Em março, a Receita havia baixado a Instrução Normativa 27/98. A norma estabeleceu que o recadastramento só seria atendido caso não houvesse qualquer pendência relacionada à empresa. O órgão público queria forçar o pagamento de débitos em troca do CNPJ, embora o Supremo Tribunal Federal já tenha súmula estabelecendo que não é permitido à União promover cobrança coercitiva nem impor qualquer exigência que impeça o exercício de profissão, ofício ou atividade.

No dia 26 de novembro, a Justiça Federal em São Paulo já havia suspendido os efeitos da Instrução 27/98 para as empresas representadas pelo Sindicato do Comércio Varejista do Material de Construção (Sincomavi).

O Sindicato obteve tutela antecipada na 2ª Vara da Justiça Federal. Com ela, os lojistas do setor podem obter o CNPJ independentemente de quaisquer restrições relatadas pela Receita.

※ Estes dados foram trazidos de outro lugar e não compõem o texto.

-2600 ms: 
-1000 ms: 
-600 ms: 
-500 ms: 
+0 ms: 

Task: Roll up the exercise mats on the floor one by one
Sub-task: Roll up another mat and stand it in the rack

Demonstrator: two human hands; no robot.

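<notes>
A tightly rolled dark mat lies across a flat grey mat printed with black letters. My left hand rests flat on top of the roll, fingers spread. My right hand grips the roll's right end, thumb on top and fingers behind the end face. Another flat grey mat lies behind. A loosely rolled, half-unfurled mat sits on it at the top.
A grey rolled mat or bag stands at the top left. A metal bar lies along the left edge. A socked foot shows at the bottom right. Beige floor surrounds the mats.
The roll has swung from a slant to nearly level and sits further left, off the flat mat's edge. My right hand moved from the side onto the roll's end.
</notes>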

Pelos dados do próprio governo, cerca de 80% das empresas brasileiras têm algum tipo de pendência registrada. Segundo o contador Carlos Yamada, que atende 130 empresas, apenas 10% de seus clientes obtiveram o CNPJ.

É considerada pendência a falta de uma certidão qualquer ou uma divergência a respeito dos juros de mora de uma parcela qualquer do imposto de renda há três, quatro ou cinco anos.

Segundo o advogado Raul Haidar "se a Receita Federal não prorrogasse o prazo para obtenção do CNPJ ou não revogasse sua Instrução, o Brasil iria parar".

O Supremo Tribunal Federal ainda não julgou a Ação Direta de Inconstitucionalidade apresentada pela Confederação Nacional da Indústria, mas já possui súmula determinando que a União não pode cobrar débitos fiscais coercitivamente. Nem impedir o exercício de atividade, ofício ou profissão legítima. A mecânica para cobrança de débitos e obrigações é regulada pela Lei 6.830, norma que não comporta o que se prevê na Instrução da SRF.

Leia a íntegra da Instrução Normativa da Secretaria da Receita Federal

Instrução Normativa SRF Nº 142, de 30 de novembro de 1998.

Aprova instruções para a prática de atos perante o Cadastro Nacional da Pessoa Jurídica – CNPJ.

O SECRETÁRIO DA RECEITA FEDERAL, no uso de suas atribuições, resolve:

Art – 1º Os cartões de inscrição no Cadastro Geral de Contribuintes do Ministério da Fazenda – Cartão CGC, terão validade até 30 de junho de 1999.

§ 1º – A pessoa jurídica poderá utilizar o seu Cartão CGC enquanto não houver recebido o Cartão CNPJ, observado prazo de que trata este artigo, em todos os atos que praticar em relação aos quais for exigido o comprovante de inscrição.

§ 2º – A partir da data do recebimento do Cartão CNPJ, fica vedada, para a pessoa jurídica, a utilização do Cartão CGC.

Art. 2º Esta Instrução Normativa entra em vigor na data de sua publicação.